• **THE TASK**:
Return all the lines below exactly as written. Drop every picture.

====== RECORDS ======

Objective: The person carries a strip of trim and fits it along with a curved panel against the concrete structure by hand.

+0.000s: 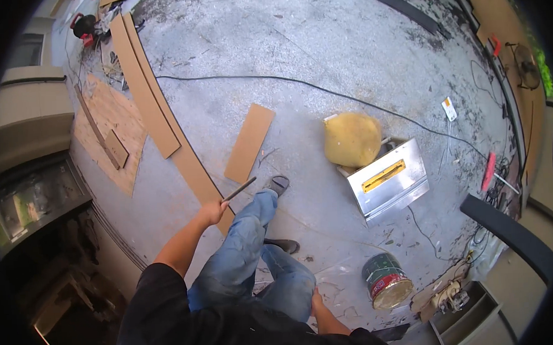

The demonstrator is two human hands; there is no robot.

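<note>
My left hand [213, 213] is closed round one end of a thin, dark, straight bar [240, 189], which points up and to the right over the floor. I cannot make out the bar's exact kind. Below the bar runs a long brown board [196, 176], and a shorter brown board [249, 143] lies flat just beyond it. My right hand [317, 301] hangs low against my right thigh, in blue jeans; its fingers are mostly hidden, and no held thing shows.
A silver metal box with a yellow plate [388, 179] stands right of centre beside a yellow rounded bundle [351, 138]. A green and red bucket [387, 280] is nearer me. A black cable [297, 80] crosses the floor. Plywood [104, 121] lies left, a dark plank [507, 233] right.
</note>
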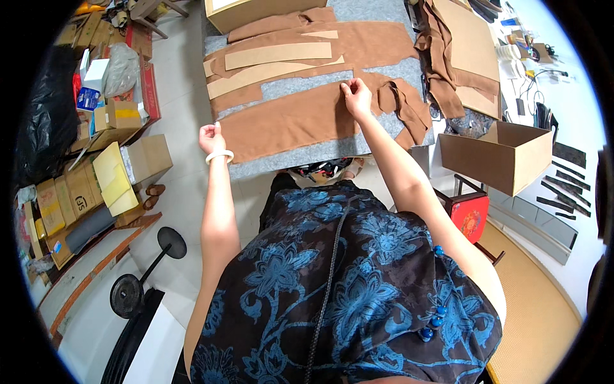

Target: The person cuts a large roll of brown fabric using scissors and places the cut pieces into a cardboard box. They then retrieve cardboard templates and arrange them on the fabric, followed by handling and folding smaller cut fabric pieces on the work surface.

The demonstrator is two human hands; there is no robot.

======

• **RESULT**:
Objective: The person carries a strip of trim and fits it along with a curved panel against the concrete structure by hand.

+0.000s: 

The demonstrator is two human hands; there is no robot.

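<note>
My left hand [213, 213] is closed round one end of a thin, dark, straight bar [240, 189], which points up and to the right over the floor. I cannot make out the bar's exact kind. Below the bar runs a long brown board [196, 176], and a shorter brown board [249, 143] lies flat just beyond it. My right hand [317, 301] hangs low against my right thigh, in blue jeans; its fingers are mostly hidden, and no held thing shows.
A silver metal box with a yellow plate [388, 179] stands right of centre beside a yellow rounded bundle [351, 138]. A green and red bucket [387, 280] is nearer me. A black cable [297, 80] crosses the floor. Plywood [104, 121] lies left, a dark plank [507, 233] right.
</note>
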
Target: The person cuts a large roll of brown fabric using scissors and places the cut pieces into a cardboard box. They then retrieve cardboard templates and arrange them on the fabric, followed by handling and folding smaller cut fabric pieces on the work surface.

The demonstrator is two human hands; there is no robot.

This finishes the answer.